More UNC academic fraud records now searchable
Posted December 22, 2015
Raleigh, N.C. — The University of North Carolina at Chapel Hill has released more documents from a trove of 5 million pages of emails, memos and other records collected as part of the investigation into the school's long-running academic fraud scandal.
The December release, which totals more than 227,000 pages, comes about two months after the university posted 200,000-plus pages of unsearchable PDFs online in response to a public records request from The News & Observer and The Daily Tar Heel – the largest request in the university's history, according to school officials. The records release prompted WRAL News to launch an app in November that opened the search of those documents to the public.
The documents UNC posted online last week, however, do contain "readable" text encoded in the files, allowing readers to search for words or phrases in many common PDF readers.
UNC spokesperson Jim Gregory said Monday that after conversations with the media and others following the release of the first batch, university officials decided making the documents searchable would improve transparency and save costs as they continue to release records.
"We thought it was the right thing to do," Gregory said.
Reporters from WRAL News added the newest documents to our application, allowing users to read and search nearly a half-million pages of records by names and other keywords.
For example, our app allows users to search for Butch Davis, UNC-Chapel Hill's former head football coach who was fired as the scandal began to brew in July 2011. His name returns 1,114 results, allowing readers to quickly find mentions of him in the documents, including many emails he sent and received.

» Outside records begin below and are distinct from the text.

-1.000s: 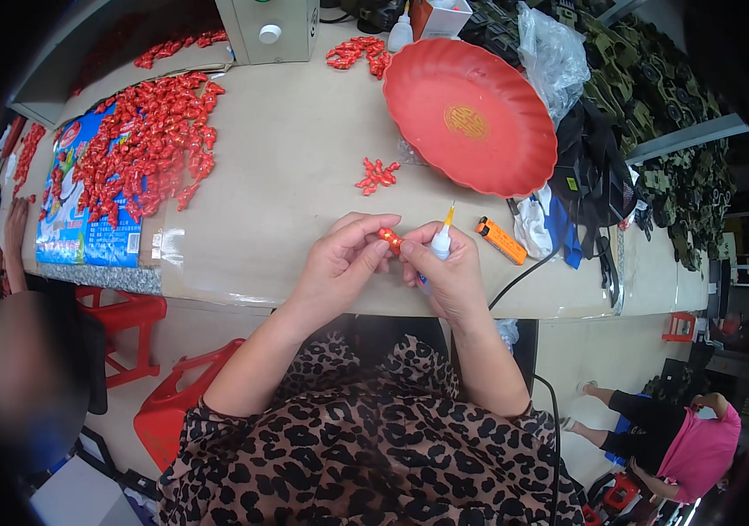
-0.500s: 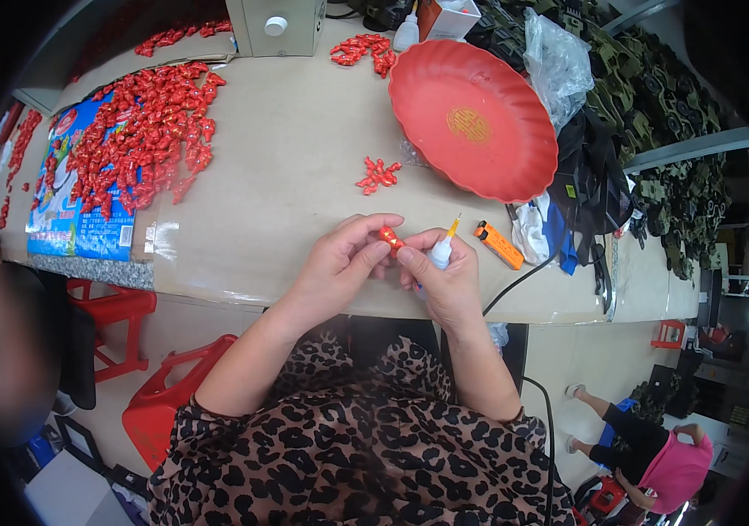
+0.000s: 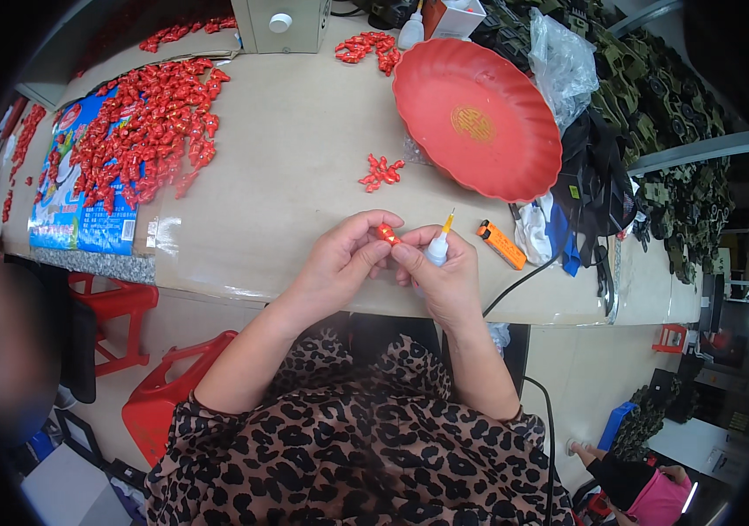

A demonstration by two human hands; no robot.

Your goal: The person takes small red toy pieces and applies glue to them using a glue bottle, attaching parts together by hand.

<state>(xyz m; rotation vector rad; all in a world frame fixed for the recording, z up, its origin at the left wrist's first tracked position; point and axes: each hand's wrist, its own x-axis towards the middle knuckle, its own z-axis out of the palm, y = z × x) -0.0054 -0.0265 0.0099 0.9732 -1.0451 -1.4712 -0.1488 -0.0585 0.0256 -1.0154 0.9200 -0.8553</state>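
Observation:
My left hand (image 3: 339, 263) pinches a small red plastic piece (image 3: 386, 233) between thumb and fingertips, just above the near edge of the table. My right hand (image 3: 441, 279) touches the same piece with its fingertips and grips a small white glue bottle (image 3: 438, 248) with a yellow nozzle pointing up. A little cluster of red pieces (image 3: 380, 172) lies on the table beyond my hands. A large heap of the same red pieces (image 3: 148, 131) covers a blue printed sheet at the far left.
A big red plastic tray (image 3: 479, 118) sits at the right back. An orange lighter-like tool (image 3: 501, 245) and a black cable (image 3: 523, 280) lie right of my hands. A beige box (image 3: 282, 24) stands at the back. Red stools (image 3: 111, 307) stand under the table; another person sits at left.
Both hands stay together at the table edge on the red piece and bottle. Only the view has shifted slightly.

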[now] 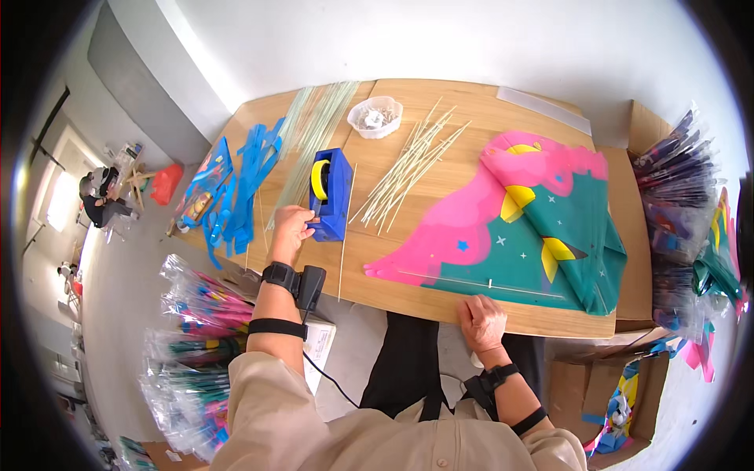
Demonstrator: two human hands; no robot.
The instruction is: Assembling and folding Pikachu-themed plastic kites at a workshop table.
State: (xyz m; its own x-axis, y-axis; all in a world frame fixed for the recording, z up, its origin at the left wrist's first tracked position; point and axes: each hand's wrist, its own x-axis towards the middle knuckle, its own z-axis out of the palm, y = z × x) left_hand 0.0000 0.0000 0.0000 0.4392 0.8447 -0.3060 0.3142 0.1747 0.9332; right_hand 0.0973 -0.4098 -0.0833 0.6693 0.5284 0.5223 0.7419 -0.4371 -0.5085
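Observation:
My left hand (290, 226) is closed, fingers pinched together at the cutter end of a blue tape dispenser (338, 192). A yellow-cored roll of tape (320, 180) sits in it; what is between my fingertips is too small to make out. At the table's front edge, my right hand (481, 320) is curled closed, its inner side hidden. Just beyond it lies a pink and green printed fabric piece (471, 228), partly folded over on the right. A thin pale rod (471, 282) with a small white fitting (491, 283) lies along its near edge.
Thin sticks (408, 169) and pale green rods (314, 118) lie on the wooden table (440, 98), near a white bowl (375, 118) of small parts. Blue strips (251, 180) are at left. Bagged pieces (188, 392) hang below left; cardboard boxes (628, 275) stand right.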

Readers can also search for Julius Nyang'oro, a professor at the center of the scandal who chaired UNC-Chapel Hill's Department of African and Afro-American Studies. His name returns more than 1,985 results. A search for Mary Willingham turns up 1,336 results. She's the university's former academic adviser who spoke out against lax standards for student-athletes and has since written a book about the scandal.

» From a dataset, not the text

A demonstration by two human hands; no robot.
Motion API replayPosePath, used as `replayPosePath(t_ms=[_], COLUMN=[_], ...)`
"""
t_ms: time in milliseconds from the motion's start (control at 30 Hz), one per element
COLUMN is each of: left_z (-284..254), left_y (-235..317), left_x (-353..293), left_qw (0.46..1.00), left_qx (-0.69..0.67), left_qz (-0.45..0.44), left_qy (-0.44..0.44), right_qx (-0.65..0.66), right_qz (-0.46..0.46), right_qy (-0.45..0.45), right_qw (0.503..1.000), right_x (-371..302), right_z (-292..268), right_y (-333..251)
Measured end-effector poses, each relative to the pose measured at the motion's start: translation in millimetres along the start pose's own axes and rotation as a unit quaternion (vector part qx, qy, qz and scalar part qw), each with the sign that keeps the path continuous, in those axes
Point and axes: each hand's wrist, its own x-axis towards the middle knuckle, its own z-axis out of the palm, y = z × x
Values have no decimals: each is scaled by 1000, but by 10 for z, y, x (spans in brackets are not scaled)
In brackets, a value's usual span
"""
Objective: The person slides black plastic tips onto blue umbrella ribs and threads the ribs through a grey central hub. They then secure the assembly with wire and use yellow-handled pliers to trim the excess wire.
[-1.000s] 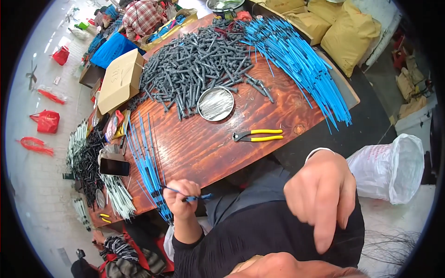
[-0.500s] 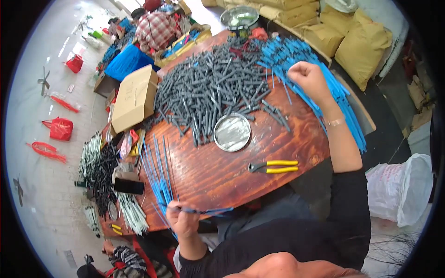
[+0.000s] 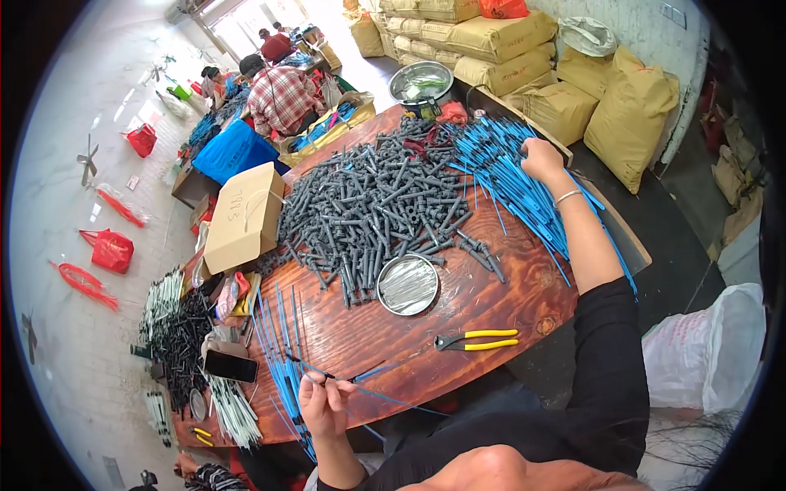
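Note:
Near the table's front left edge, the fingers of my left hand [image 3: 325, 409] pinch a thin blue rod [image 3: 393, 398] with a dark piece on it. A bundle of similar blue rods [image 3: 286, 393] lies beside that hand. My right arm reaches to the far right, where my right hand [image 3: 542, 160] is closed at a large pile of blue rods [image 3: 512, 184]. What its fingers hold, if anything, is hidden. A heap of dark grey tubular pieces [image 3: 368, 213] covers the table's middle. In front of it sits a round metal dish [image 3: 408, 285] of thin silvery pieces.
Yellow-handled pliers [image 3: 479, 339] lie near the front edge. An open cardboard box [image 3: 241, 217], a phone [image 3: 230, 366] and bundles of black and pale rods are on the left. Brown sacks [image 3: 630, 114] stand behind at right; a white bag [image 3: 696, 352] stands close by. Other people sit nearby.
The view has tilted, so the table sits lower. My right hand has gone down to the blue pile. The rod in my left hand now slants and reaches farther right.

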Motion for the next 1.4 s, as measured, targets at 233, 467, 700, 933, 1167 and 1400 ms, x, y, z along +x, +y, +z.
replayPosePath(t_ms=[233,467,700,933,1167,1400], left_z=[378,521,273,126,401,596], left_y=[-71,-360,-247,-195,-138,-257], left_x=[58,115,23,20,18,50], left_qw=[983,996,999,994,991,993], left_qx=[104,90,-8,15,72,117], left_qz=[-37,12,-36,-60,-40,14], left_qy=[146,7,-33,-87,101,19], right_qx=[253,403,32,-46,254,403], right_qz=[-352,-384,-87,54,-234,-412], right_qy=[-193,-431,65,-34,-134,-321], right_qw=[880,710,994,997,929,752], right_x=[-1075,-2398,-727,-350,-1201,-2435], right_z=[-567,-647,135,122,-586,-732], right_y=[-1140,-1690,-497,135,-910,-1559])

The app includes shortcut searches for some of the most well-known names mentioned in the documents and in the Wainstein Report, which details the nearly two decades of academic fraud at the university.

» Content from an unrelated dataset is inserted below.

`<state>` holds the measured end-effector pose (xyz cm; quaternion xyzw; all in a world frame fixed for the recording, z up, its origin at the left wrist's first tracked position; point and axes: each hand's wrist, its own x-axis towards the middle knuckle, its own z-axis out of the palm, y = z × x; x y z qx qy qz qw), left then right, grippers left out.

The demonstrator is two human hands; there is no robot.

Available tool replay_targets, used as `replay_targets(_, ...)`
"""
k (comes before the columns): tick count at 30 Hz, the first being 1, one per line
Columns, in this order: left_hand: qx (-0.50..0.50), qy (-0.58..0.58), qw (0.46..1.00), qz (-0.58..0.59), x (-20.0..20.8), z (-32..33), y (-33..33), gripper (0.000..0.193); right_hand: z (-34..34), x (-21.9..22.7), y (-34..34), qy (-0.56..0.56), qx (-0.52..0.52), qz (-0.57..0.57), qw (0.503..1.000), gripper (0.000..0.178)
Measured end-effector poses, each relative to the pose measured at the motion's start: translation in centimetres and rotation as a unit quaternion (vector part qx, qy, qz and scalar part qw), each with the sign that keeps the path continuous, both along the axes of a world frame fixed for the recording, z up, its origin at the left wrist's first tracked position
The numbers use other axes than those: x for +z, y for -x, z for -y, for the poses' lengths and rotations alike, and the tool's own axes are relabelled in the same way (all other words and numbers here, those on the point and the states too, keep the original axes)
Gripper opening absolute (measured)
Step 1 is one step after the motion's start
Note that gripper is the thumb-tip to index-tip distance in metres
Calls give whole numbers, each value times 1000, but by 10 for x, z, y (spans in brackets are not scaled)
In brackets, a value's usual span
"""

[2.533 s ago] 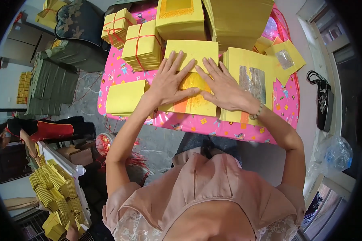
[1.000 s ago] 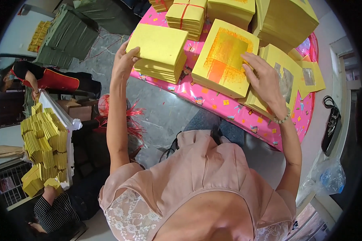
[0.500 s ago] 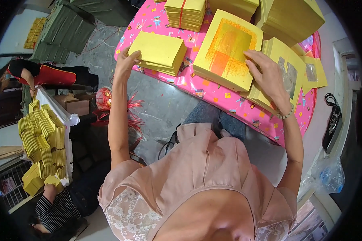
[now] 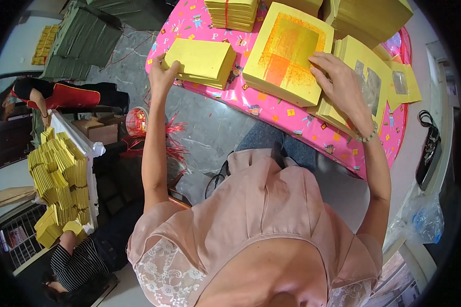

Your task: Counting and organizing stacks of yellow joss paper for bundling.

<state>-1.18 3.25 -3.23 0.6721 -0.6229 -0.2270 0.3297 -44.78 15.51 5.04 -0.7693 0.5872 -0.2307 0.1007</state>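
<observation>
On a pink patterned table, my left hand [image 4: 162,71] grips the left end of a small stack of folded yellow paper [image 4: 200,59], thumb near its upper side. Right of it stands a thick stack of yellow paper sheets [image 4: 251,64], its top sheet printed with an orange and gold patch [image 4: 294,46]. My right hand [image 4: 338,77], with a bead bracelet at the wrist, rests its bent fingertips on that patch's right edge, thumb apart from the fingers. Beneath the right wrist lies another paper stack [image 4: 343,110] with silvery squares.
A red-banded paper bundle [image 4: 230,14] and a tall yellow stack [image 4: 366,25] stand at the table's back. At left, two other people [image 4: 74,96] work by a table heaped with folded yellow paper [image 4: 59,174]. Red strips [image 4: 176,135] spill from a basket on the floor.
My right fingers have shifted slightly along the patch's right edge. The whole view has tilted a little; my left hand stays at the folded stack's end.
</observation>
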Motion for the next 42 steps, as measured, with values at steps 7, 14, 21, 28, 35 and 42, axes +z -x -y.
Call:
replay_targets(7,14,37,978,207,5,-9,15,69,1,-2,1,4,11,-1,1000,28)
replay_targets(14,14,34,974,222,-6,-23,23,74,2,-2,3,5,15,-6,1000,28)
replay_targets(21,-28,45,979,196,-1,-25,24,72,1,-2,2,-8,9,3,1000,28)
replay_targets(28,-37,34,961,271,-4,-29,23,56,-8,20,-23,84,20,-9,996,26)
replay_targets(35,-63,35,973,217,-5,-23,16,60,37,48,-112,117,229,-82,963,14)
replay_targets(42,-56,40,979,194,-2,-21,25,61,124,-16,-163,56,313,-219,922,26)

Readers can run their own searches as well, but not all names will show up. The university has redacted students' names and other information it has deemed private.
Wainstein's 131-page report found student-athletes were given preferential treatment in the classroom and were specifically steered by academic counselors toward classes in the African and Afro-American Studies Department that rarely met and required only a paper to pass. Four employees were terminated or resigned as a result of the investigation. Six other employees still face a review by the university and could be disciplined.
UNC plans to release more of the 5 million records as they are reviewed and redacted to protect private information. As of November, the university said it had paid a law firm almost $3 million primarily for help preparing the documents for release, just part of the more than $10 million school officials have paid outside firms.
How we created the app
For the documents that weren't searchable, WRAL News used a Web-based service called DocumentCloud to process the documents with optical character recognition, which attempts to match images of text with their corresponding characters. OCR is never 100 percent accurate. Sometimes, letters and characters are too small, blurry or rendered in a difficult font. But it does give readers a chance to identify text in the documents.
New documents released by UNC in December were also uploaded to the collection, bringing the total number of pages to more than 400,000.
While there still may be a few bugs, the most important thing for readers to know is that we want the application to evolve with their feedback.
We hope it becomes a tool we can use to make public records more accessible to the public.